**THE PROBLEM:** For every line in the data below that contains "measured", copy the line.

**DATA SECTION:**

━━━━━━━━

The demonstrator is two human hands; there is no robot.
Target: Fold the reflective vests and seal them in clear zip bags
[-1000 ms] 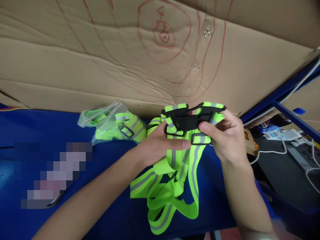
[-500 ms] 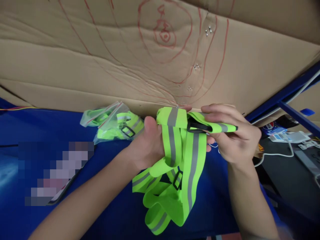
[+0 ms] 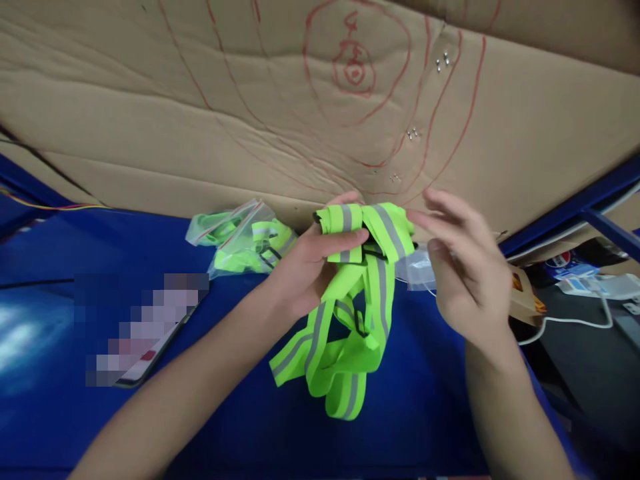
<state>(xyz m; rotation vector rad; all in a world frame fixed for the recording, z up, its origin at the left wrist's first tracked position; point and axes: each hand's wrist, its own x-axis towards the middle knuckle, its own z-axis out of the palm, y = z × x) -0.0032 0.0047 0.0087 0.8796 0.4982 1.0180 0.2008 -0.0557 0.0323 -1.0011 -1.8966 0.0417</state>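
Reflective strap vest (image 3: 350, 300) hangs over the blue bench (image 3: 150, 427), its long axis running straight down from my left hand (image 3: 305, 267), which pinches the folded top. My right hand (image 3: 463, 267) floats just beside it, fingers spread, holding nothing. It looks light, floppy and tangle-prone, so I'd grip the bunched top.

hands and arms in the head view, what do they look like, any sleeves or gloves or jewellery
Both hands are bare: no gloves on the left hand or the right hand, and no rings show on the visible fingers. Both forearms are uncovered as far as the bottom edge of the picture, with no sleeves in view. No watch, band or marking shows on either wrist.
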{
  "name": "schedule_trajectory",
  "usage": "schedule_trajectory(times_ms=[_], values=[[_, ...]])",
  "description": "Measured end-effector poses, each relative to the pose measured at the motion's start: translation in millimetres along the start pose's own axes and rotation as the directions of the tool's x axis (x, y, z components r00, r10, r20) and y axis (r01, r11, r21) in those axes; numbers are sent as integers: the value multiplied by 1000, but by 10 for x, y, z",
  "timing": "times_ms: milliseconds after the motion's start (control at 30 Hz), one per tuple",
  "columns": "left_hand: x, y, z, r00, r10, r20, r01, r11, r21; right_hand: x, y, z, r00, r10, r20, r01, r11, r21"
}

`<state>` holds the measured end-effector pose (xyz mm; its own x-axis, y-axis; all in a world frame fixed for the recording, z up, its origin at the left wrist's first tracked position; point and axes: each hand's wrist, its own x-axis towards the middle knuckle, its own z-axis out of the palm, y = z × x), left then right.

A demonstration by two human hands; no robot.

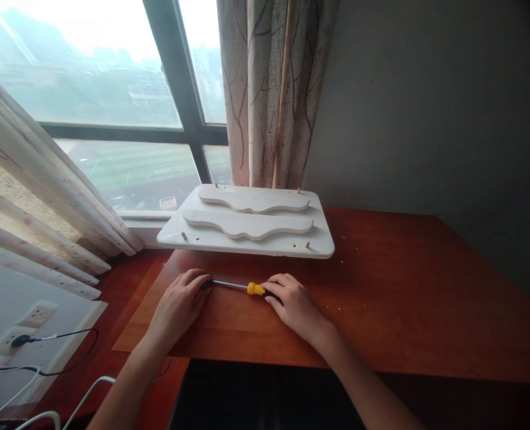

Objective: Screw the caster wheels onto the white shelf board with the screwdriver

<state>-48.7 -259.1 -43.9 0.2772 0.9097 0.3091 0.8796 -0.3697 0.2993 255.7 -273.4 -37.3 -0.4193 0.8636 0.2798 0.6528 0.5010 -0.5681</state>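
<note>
A screwdriver (pixel 240 287) with a yellow and black handle lies across the red-brown wooden table (pixel 403 286), close to its front edge. My right hand (pixel 291 303) is closed over the handle end. My left hand (pixel 181 301) rests at the metal tip, fingers curled around it. Just behind the tool lies a white wooden board (pixel 318 242) with small wooden dowels standing up from it. Two wavy-edged white pieces (pixel 251 225) lie flat on top of the board.
A window and patterned curtains (pixel 271 89) stand behind the board, with a grey wall to the right. At lower left are a wall socket (pixel 40 312) with a black plug and white cables. The table's right half is bare wood.
</note>
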Motion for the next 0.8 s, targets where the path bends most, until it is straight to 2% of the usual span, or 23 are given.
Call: schedule_trajectory(times_ms=[167, 367, 633, 800], values=[[141, -248, -35, 999, -48, -7, 49, 999, 14, 326, -12, 114, 1000, 1, 17, 1, 998, -69], [243, -386, -46, 999, -22, -32, 23, 999, 28, 536, 2, 241, 999, 38, 9, -37, 993, -109], [287, -398, -32, 997, -59, -48, 60, 998, 30, 562, -8, 282, 999, 51, -1, -50, 991, -127], [234, -309, -101, 996, -59, -68, 61, 997, 38, 389, 26, 208, 998, 54, -24, -56, 989, -136]])
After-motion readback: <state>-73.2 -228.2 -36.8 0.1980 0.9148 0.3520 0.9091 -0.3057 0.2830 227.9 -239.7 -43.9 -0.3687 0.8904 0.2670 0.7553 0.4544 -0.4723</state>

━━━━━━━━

**WORKED SOLUTION:**
  "description": "Measured end-effector poses, each relative to the pose measured at the motion's start: translation in millimetres along the start pose's own axes and rotation as the directions of the tool's x axis (x, y, z components r00, r10, r20) and y axis (r01, r11, r21) in those axes; numbers are sent as integers: the value multiplied by 1000, but by 10 for x, y, z",
`<state>` holds the measured end-effector pose (xyz mm; its own x-axis, y-axis; all in a world frame fixed for the recording, z up, its origin at the left wrist's first tracked position; point and axes: each hand's wrist, its own x-axis towards the middle knuckle, its own z-axis out of the palm, y = z × x), left then right.

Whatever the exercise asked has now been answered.